8. The local policing model, the SNTs will remain and there is strong support for the SNTs.

9. The consultation on premises and policing proposal timetable is as follows:

  • London-wide briefing to senior stakeholders (MPs , Borough Chief Execs) to complete this week
  • MOPAC will collate feedback and input from 32 Borough Commanders and stakeholders to deliver a proposal by Christmas.
  • Public Consultation will start in January 2013.
  • MOPAC decision by end March 2013.

Safer Neighbourhoods

Burbage residents should have received a Neighbourhood Watch pack from the Safer Neighbourhoods Team over the weekend with important information about how to protect their home and its contents.   Some very good news: following lobbying from Burbage Neighbourhood Watch Representative, Andrew Fletcher, late night police patrols were instigated which led to the arrest of the prolific ‘car scratcher’ who has been troubling us for some time now. Sadly and with painful irony, it was Andrew’s own car that had just been vandalised when the culprit was caught red handed – very sorry to hear that Andrew.

Criminal scratching on a car bonnet
Andrew’s car!

Old Dairy Site, Croxted Road

Lambeth Council Planning Application  – 12/04235/FUL – Old Dairy Site, Croxted Road

The planning application for the redevelopment of the Old Dairy Site,  13-19 Croxted Road, London SE21 has opened on the Lambeth Council planning database at http://planning.lambeth.gov.uk/online-applications/applicationDetails.do?activeTab=summary&keyVal=MD80P7BO0AO00.   The consultation is due to end on 3 December 2012.  You will need to register if you wish to make a comment or track progress with this application.

Community Infrastructure Levy

The Community Infrastructure Levy (CIL) is a tax that councils are starting to charge on new developments in their area. The money raised is used to fund a ‘Project Bank’ which will pay for additional infrastructure that local community and neighbourhoods want but that the council can’t afford. On large developments it will replace the current Section 106 agreement but it will now be introduced on all new development including new single houses and basements and house extensions over 100sq metres in area. Once the rates have been agreed they are non-negotiable.

Southwark is currently consulting on the proposed rates for Southwark’s CIL and has prepared a ‘Preliminary Draft Charging Schedule’. The suggested rates for residential development range from £400sqm on the riverside to £50sqm in central Southwark. Rates for offices range from £100sqm on the riverside to £0 elsewhere in the borough. Retails ranges from £0-£250 but education, health, industrial, and public funded sports/community facilities will be exempt.

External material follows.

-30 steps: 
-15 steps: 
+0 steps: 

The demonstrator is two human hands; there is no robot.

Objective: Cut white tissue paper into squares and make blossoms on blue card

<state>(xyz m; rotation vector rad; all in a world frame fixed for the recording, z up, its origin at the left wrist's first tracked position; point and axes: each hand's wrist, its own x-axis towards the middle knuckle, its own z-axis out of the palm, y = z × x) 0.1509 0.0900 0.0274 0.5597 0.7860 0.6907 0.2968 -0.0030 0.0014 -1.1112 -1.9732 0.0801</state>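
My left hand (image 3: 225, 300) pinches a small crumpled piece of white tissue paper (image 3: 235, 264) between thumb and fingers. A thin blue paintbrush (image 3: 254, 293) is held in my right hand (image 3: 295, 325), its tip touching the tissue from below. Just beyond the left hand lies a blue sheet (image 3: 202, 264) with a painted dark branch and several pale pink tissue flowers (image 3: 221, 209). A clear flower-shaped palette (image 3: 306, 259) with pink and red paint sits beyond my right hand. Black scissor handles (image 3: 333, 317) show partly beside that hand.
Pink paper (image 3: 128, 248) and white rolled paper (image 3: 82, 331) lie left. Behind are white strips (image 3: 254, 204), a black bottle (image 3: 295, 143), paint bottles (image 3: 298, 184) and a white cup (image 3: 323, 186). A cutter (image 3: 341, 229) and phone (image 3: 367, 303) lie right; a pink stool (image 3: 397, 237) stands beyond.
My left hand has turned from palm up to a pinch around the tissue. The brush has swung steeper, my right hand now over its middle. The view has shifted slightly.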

The current consultation closed during October but there will be further consultation in January 2013.

Permitted Development Rights

There have been several articles in the press outlining the Government’s intention to change the rules over householders’ permitted development rights. While the headlines say that extensions up to 8m long will be permitted without planning consent, this does not apply in conservation areas and also does not apply to listed buildings – and the restriction that any extension cannot cover more than 50% of a property’s garden will also remain. Large parts of Dulwich lie in either the Dulwich Wood Conservation Area or the Dulwich Village Conservation Area and those properties not in a conservation area, but which are subject to the Scheme of Management run by the Dulwich Estate, will also be unaffected as the Scheme of Management regulations overrule normal planning.